Viegas reconhece que é um direito dos funcionários da Varig se colocarem contra o acordo. Mas, para ele, isso não ajuda em nada. ''O que eles querem? Se não houver a fusão, qual a solução?'', questionou o ministro.
Sobre a manifestação dos funcionários da Varig, que tomaram parte do aeroporto Santos Dumont em protesto à fusão, o ministro disse que esta é ''uma reação natural''. Ponderou, no entanto, que ''isso em nada não contribuiu para resolver o problema''. E acrescentou: ''Há uma ansiedade dos funcionários da Varig, mas não acredito que isso possa atrapalhar o acordo.''
Ao falar sobre o entendimento entre Varig e TAM, o ministro insistiu que o governo tem uma expectativa muito grande para que o acordo seja concretizado o mais rápido possível.

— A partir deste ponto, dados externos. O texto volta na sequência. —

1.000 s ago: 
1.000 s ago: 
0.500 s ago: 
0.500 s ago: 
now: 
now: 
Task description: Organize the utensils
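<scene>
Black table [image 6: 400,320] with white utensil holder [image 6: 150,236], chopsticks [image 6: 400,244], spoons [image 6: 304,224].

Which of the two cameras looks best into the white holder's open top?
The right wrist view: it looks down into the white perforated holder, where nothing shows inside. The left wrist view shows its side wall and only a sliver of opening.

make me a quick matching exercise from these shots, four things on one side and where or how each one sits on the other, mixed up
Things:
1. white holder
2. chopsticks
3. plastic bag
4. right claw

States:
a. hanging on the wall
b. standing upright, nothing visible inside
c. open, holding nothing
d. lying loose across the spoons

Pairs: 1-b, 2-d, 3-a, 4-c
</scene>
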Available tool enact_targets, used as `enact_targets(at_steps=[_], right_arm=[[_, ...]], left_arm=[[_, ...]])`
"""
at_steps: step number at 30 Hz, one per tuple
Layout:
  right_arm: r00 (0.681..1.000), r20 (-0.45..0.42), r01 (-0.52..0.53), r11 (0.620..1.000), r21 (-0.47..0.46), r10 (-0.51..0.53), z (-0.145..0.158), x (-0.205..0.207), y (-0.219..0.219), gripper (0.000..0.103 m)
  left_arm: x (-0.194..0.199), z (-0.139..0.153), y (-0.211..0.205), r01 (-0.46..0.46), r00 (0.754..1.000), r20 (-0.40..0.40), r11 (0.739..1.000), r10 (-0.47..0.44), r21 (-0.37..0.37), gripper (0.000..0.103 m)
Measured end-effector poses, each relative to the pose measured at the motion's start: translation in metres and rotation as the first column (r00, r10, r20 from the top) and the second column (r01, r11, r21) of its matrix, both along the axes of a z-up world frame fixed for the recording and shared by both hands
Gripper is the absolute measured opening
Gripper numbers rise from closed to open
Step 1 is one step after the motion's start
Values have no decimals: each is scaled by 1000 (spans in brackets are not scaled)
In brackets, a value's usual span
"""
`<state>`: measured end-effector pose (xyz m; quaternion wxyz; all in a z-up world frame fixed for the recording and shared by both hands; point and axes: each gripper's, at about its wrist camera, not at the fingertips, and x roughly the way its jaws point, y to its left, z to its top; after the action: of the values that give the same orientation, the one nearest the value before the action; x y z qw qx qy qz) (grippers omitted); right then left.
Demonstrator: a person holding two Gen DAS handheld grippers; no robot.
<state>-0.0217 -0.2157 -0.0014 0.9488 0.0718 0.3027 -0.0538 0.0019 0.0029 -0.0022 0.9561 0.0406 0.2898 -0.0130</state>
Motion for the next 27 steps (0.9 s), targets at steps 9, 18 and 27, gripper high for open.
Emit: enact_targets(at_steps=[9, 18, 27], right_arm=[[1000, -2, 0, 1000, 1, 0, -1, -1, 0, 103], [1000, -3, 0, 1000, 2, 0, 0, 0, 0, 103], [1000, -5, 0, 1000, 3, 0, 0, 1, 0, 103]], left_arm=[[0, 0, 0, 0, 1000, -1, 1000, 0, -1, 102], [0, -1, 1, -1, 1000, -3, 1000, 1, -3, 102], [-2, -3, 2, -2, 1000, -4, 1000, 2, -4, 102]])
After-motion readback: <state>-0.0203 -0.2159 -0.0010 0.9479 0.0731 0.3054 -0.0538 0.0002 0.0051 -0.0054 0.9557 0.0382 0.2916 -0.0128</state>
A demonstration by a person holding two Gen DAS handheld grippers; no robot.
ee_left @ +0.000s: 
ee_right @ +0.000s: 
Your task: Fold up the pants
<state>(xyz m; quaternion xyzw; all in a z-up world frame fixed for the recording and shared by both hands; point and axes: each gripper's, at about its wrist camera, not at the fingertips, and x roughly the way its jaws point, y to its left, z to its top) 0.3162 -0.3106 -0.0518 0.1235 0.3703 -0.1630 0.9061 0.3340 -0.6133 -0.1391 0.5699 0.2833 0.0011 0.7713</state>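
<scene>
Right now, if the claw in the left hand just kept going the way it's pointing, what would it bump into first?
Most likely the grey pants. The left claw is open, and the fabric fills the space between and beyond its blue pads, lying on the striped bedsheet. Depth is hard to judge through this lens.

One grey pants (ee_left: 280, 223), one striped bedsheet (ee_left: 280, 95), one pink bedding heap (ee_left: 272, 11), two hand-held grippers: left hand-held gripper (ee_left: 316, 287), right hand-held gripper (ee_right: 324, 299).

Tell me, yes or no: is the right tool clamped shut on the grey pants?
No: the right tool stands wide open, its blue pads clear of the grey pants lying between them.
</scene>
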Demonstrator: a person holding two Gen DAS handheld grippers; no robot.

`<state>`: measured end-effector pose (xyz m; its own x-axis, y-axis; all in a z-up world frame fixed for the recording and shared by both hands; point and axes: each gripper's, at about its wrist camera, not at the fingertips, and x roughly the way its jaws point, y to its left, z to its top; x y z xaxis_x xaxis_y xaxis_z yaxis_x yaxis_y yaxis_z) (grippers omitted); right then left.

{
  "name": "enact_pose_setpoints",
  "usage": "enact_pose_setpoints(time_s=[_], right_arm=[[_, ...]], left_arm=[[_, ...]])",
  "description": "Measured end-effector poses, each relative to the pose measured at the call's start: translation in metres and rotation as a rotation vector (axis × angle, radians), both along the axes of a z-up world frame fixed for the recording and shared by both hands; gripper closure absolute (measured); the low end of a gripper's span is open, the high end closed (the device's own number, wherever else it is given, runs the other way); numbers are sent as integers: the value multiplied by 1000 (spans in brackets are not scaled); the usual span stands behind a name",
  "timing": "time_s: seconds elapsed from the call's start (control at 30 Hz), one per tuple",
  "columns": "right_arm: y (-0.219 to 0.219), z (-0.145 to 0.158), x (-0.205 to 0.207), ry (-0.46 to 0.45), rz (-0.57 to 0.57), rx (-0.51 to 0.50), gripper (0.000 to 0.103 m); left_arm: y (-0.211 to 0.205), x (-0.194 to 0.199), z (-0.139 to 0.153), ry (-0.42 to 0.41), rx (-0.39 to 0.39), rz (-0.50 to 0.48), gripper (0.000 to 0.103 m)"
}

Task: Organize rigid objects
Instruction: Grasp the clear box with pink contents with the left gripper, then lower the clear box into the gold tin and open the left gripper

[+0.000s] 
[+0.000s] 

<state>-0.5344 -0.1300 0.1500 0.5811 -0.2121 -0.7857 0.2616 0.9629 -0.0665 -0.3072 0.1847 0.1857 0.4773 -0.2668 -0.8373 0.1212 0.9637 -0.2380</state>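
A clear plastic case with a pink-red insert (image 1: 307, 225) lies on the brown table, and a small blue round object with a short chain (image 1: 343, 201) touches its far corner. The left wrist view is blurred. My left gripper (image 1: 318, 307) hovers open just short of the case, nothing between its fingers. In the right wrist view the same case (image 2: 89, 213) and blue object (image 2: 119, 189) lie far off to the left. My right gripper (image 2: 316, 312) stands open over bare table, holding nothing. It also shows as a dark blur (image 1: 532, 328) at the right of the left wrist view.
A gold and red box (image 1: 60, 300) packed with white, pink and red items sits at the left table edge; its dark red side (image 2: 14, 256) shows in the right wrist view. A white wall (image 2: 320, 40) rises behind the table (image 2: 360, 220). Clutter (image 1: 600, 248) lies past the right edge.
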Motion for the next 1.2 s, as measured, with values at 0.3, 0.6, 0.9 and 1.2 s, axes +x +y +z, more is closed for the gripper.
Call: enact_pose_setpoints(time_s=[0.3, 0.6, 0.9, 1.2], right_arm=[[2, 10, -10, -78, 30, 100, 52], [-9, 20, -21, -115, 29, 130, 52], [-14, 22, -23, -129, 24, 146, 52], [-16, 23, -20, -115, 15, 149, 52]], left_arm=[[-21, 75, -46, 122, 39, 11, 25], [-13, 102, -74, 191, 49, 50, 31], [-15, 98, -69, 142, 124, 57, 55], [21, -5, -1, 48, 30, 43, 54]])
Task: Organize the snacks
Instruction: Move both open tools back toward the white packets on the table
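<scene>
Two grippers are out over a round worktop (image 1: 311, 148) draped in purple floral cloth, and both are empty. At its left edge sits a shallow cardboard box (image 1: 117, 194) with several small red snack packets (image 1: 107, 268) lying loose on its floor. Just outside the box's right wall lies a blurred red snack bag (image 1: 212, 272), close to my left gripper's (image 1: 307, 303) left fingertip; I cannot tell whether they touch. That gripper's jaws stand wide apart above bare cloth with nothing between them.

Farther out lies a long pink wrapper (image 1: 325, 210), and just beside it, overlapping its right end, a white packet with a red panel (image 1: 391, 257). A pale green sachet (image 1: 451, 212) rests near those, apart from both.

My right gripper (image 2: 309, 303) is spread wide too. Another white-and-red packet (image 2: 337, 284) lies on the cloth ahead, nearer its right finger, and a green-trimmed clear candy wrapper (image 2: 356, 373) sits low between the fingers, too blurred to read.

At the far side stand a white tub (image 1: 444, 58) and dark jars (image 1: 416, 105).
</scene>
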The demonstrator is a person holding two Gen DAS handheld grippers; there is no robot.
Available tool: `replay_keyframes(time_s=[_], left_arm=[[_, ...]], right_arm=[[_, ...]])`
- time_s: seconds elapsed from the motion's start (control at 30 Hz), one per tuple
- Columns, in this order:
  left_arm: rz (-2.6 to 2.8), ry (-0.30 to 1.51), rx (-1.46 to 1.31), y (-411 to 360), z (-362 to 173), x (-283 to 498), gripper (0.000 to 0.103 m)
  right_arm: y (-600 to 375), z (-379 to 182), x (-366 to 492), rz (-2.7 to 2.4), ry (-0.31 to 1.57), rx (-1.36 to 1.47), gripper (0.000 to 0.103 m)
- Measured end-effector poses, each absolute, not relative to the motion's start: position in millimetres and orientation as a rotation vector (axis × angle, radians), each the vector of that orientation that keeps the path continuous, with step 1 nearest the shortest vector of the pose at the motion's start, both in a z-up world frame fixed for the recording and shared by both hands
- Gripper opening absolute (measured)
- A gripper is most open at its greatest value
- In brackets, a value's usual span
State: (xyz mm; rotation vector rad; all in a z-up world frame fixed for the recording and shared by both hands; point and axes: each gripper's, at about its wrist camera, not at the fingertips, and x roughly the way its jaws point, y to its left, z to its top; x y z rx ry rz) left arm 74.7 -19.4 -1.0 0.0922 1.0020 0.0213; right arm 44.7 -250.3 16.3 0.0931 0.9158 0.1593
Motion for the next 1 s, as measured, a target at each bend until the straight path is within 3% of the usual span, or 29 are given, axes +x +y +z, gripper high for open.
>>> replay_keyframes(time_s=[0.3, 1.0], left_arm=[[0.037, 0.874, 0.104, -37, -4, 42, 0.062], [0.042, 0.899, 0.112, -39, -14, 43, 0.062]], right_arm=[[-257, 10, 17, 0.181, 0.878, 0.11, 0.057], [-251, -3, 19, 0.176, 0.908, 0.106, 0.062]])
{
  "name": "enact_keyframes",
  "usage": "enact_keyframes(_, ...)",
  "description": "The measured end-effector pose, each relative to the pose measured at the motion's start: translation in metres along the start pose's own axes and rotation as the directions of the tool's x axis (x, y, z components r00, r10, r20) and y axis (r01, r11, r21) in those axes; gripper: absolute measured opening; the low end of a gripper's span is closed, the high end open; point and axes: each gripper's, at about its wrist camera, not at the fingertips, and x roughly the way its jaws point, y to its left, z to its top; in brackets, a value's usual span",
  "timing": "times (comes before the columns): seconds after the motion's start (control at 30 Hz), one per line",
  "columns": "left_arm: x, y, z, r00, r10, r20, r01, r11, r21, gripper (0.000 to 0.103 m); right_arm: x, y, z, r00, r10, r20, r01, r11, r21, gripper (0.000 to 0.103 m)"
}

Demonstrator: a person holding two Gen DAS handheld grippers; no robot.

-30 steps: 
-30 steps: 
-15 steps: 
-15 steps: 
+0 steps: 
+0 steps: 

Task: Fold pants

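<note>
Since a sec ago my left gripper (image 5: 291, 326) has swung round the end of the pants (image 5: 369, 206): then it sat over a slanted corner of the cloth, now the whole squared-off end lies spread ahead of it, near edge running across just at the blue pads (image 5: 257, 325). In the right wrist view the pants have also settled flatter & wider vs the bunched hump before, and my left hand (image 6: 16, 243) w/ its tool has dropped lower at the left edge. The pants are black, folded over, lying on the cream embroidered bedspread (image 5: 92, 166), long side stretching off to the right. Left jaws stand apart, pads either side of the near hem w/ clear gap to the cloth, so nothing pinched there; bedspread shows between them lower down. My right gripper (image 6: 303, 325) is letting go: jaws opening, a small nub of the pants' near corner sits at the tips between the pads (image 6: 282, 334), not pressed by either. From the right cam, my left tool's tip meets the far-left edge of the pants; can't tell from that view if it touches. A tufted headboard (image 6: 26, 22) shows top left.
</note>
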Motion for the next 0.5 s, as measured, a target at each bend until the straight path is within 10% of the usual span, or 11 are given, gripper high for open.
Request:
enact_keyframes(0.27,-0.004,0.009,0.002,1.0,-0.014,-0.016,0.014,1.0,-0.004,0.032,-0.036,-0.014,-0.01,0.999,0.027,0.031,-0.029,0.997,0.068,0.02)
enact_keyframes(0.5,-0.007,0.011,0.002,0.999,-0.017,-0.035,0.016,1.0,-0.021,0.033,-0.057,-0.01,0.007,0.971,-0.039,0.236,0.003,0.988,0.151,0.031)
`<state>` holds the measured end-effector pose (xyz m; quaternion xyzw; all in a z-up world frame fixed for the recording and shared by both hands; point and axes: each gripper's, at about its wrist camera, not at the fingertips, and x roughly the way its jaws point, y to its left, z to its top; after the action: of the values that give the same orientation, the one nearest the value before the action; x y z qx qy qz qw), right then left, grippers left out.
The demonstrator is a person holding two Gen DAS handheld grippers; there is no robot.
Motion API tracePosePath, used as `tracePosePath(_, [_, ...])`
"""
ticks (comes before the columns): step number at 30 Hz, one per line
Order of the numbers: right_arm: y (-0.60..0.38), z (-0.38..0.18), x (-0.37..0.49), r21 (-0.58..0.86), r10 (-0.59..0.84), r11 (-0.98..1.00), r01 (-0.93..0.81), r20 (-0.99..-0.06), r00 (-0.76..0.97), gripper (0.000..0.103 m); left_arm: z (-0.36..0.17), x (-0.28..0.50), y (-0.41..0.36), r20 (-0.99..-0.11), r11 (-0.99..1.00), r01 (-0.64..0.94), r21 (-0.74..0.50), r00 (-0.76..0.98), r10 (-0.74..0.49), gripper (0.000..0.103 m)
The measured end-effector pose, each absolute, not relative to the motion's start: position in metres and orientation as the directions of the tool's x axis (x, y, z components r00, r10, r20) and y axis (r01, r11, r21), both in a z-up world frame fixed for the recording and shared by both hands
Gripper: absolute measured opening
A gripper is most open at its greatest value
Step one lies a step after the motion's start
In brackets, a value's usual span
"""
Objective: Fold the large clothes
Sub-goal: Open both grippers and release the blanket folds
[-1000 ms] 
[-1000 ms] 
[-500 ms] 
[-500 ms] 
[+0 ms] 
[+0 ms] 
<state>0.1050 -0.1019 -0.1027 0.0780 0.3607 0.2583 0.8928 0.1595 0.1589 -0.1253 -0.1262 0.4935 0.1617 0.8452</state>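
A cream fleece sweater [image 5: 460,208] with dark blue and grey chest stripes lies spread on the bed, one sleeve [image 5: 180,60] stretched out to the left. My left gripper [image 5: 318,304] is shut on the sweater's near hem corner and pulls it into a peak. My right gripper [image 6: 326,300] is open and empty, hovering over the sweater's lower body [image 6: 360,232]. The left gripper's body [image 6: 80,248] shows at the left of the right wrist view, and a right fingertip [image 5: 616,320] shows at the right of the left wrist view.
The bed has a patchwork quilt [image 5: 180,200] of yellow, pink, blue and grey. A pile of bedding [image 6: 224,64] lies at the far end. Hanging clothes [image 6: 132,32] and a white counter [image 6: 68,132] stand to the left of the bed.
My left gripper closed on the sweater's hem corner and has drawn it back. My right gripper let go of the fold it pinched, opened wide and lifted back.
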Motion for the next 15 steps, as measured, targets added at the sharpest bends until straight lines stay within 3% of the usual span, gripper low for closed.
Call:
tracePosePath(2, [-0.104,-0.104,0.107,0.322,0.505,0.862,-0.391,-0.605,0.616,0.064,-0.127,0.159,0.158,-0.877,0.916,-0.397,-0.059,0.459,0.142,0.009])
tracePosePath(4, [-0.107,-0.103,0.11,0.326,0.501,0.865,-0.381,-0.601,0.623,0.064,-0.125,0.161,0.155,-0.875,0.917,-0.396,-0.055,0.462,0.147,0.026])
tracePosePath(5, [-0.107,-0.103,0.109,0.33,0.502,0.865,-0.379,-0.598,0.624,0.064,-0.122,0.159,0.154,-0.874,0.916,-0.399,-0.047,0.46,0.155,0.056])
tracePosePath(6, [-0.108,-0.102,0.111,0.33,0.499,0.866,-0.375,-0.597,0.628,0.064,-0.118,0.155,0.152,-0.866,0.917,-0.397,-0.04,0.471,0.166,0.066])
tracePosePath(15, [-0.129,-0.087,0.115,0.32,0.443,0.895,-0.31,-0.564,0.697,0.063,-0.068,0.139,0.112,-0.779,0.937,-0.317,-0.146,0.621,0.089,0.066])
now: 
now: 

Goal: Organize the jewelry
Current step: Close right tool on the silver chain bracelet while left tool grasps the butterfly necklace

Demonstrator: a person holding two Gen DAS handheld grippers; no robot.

De acordo com o ministro, o fechamento do acordo envolve dois momentos. O primeiro deles, de negociação, e o segundo, do entendimento formal, que depende de uma completa avaliação jurídica, podendo levar ainda mais uns dias para ser finalizado.
''O momento de negociação substantiva está concluído, mas a avaliação jurídica pode levar mais alguns dias'', comentou o ministro, sem precisar quando espera que o processo seja encerrado.